Information given:
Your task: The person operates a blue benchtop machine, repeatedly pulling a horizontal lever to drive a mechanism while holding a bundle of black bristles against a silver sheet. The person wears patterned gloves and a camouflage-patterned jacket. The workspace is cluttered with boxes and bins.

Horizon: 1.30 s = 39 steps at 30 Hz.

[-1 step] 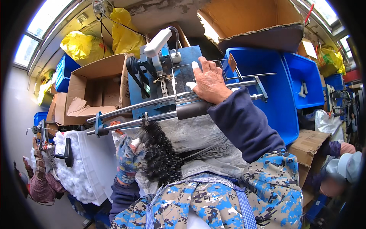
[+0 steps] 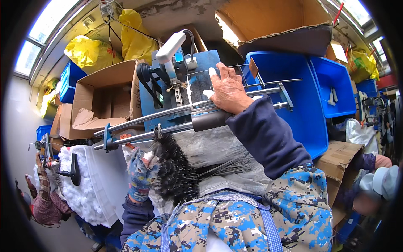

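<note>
My right hand (image 2: 230,90) lies over the sliding carriage (image 2: 210,119) of a small bench machine, its fingers bent over the carriage's thin metal frame. White wrapping covers the tips of its thumb and forefinger. The carriage sits on two steel rails (image 2: 168,131) above my lap. Lower left, my left hand (image 2: 142,170), in a stained patterned glove, is closed beside a bundle of black-bristled wire brushes (image 2: 176,170); what it pinches is hidden. The bundle's wire stems (image 2: 231,164) stretch right across a grey sheet. Behind the rails stands the machine head (image 2: 172,69) with a white lamp (image 2: 171,47).
Left of the machine is an open cardboard box (image 2: 105,103); a white bin (image 2: 103,180) of white tufts stands below it, a black-handled crank nearby. Blue bins (image 2: 289,101) and a large carton (image 2: 273,29) are at right. Another person (image 2: 380,185) sits far right.
The whole view shifts very slightly. Both hands, the carriage and the brushes hold their places.
</note>
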Available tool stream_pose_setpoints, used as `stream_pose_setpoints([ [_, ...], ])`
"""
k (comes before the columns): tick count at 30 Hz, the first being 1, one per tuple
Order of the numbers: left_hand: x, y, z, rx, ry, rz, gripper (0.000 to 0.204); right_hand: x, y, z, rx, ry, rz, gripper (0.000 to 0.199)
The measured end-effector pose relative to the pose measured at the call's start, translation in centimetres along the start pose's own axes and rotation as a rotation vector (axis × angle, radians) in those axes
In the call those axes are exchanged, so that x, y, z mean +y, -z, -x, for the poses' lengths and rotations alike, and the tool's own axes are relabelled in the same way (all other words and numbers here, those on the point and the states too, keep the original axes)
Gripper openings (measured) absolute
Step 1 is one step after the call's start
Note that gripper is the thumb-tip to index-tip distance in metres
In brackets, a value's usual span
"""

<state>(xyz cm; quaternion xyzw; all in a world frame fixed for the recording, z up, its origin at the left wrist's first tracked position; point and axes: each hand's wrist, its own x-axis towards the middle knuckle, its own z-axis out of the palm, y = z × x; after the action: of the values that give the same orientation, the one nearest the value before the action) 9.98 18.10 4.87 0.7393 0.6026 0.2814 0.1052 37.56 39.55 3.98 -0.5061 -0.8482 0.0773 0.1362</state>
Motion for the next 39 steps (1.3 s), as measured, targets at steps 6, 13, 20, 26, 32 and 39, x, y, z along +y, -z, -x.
stream_pose_setpoints([
  [6, 2.2, -0.6, -1.4, 0.007, -0.138, -0.12, 0.032, -1.6, 0.3, -0.6, -0.102, -0.027, 0.036, 0.059],
  [13, 2.3, 0.3, -1.1, 0.027, -0.091, -0.151, 0.031, -6.6, -2.3, -2.1, 0.047, 0.037, -0.029, 0.054],
  [20, 2.0, -0.1, -1.3, 0.024, -0.185, -0.146, 0.039, -3.4, -1.6, -1.4, -0.055, 0.138, -0.018, 0.059],
  [26, 0.7, -0.4, -0.2, 0.115, 0.069, 0.062, 0.03, 1.2, 1.9, -1.1, 0.044, 0.075, 0.103, 0.038],
  [32, 2.7, -0.3, -2.7, 0.124, 0.074, 0.202, 0.02, 2.4, 2.3, -3.6, -0.178, 0.059, 0.356, 0.014],
  [39, 1.8, 2.6, 0.0, 0.482, 0.559, 0.576, 0.012, 0.3, 9.2, 5.4, -0.289, 0.292, -0.019, 0.01],
])
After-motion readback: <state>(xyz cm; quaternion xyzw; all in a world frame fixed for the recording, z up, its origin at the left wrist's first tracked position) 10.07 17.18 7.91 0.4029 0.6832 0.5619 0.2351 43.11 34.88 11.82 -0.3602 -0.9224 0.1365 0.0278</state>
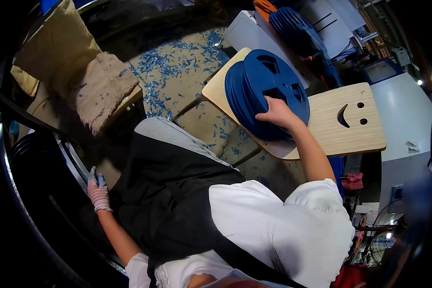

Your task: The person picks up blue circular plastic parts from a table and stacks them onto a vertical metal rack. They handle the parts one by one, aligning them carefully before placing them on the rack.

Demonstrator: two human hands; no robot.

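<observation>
A stack of blue plastic reels [287, 81] lies on the seat of a light wooden chair [321, 108]. My bare right hand [279, 114] is on the top reel, its fingertips curled at one of the cut-outs and partly hidden there, the thumb across the blue face. At the lower left, my left hand [99, 193] wears a striped grey and pink glove. Its fingers are stretched out beside a metal rim [74, 161]; whether they touch it is hard to tell. Nothing shows in that hand.
Blue plastic scraps [177, 62] litter the floor behind the chair. A cloth-covered seat [105, 89] stands at the left. More blue reels [297, 31] are stacked at the far right, near a white machine [331, 19]. A fan [388, 235] stands at the lower right.
</observation>
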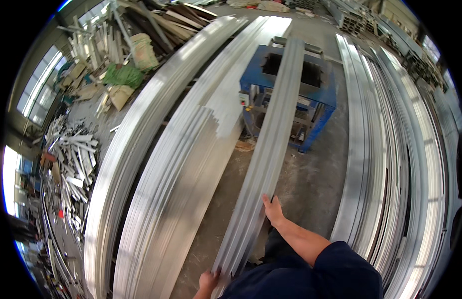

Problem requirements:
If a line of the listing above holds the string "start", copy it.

Task solution:
The measured end-effector pose relative to the pose measured at the call's start, translation in centimetres along the start pose's own axes and rotation as a rotation vector (axis × angle, radians) in those axes
Step 1 is one step after the call's start

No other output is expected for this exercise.